[Problem description]:
How many lines of the data contain "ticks"? Reply with the number alone.

===== Data section

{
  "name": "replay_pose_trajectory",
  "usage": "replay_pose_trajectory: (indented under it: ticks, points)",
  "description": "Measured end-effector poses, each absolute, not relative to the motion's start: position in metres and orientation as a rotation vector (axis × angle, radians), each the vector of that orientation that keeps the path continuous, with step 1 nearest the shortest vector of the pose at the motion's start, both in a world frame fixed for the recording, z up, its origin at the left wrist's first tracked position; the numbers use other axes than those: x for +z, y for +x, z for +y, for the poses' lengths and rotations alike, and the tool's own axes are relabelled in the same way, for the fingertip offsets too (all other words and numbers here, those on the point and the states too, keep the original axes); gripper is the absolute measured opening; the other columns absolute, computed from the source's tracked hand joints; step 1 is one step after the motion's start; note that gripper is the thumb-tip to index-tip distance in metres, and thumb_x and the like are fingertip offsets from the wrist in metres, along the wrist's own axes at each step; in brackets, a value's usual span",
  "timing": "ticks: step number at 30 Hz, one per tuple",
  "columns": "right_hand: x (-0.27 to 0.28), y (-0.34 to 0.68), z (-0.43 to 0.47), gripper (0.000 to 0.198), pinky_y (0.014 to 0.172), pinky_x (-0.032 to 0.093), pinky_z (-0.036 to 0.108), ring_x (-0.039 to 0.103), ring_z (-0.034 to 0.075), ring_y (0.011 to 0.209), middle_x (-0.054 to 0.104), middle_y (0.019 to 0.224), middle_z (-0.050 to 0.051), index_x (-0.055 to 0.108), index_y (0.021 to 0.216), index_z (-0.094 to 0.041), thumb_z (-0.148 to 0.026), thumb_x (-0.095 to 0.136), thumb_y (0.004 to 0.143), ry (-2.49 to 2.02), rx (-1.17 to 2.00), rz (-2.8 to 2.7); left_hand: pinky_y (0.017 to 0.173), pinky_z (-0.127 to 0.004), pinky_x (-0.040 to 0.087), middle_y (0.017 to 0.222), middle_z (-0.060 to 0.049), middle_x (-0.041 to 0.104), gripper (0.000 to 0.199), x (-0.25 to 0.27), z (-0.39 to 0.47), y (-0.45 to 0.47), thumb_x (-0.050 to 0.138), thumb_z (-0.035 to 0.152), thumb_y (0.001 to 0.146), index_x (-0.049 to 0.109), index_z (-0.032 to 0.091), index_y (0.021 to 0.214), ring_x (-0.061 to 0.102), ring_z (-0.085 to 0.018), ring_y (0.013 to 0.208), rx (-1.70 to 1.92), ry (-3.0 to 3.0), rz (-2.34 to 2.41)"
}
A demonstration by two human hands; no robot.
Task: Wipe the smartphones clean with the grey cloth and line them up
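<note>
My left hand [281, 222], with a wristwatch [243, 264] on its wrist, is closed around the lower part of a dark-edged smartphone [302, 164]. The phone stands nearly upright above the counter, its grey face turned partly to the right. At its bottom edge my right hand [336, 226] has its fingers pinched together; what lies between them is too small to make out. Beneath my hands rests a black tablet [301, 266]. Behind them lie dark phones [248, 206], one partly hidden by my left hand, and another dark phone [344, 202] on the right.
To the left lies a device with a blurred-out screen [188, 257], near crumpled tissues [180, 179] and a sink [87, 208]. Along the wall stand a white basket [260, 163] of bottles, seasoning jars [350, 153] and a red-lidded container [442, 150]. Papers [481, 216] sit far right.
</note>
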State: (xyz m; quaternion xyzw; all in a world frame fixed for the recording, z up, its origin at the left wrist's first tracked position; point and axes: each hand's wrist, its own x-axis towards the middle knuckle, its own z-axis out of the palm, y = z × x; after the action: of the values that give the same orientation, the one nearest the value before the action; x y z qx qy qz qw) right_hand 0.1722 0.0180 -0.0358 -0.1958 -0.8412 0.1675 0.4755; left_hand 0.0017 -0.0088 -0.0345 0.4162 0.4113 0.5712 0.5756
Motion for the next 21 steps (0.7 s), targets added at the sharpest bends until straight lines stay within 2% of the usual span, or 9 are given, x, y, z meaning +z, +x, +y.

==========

[Completed task]:
2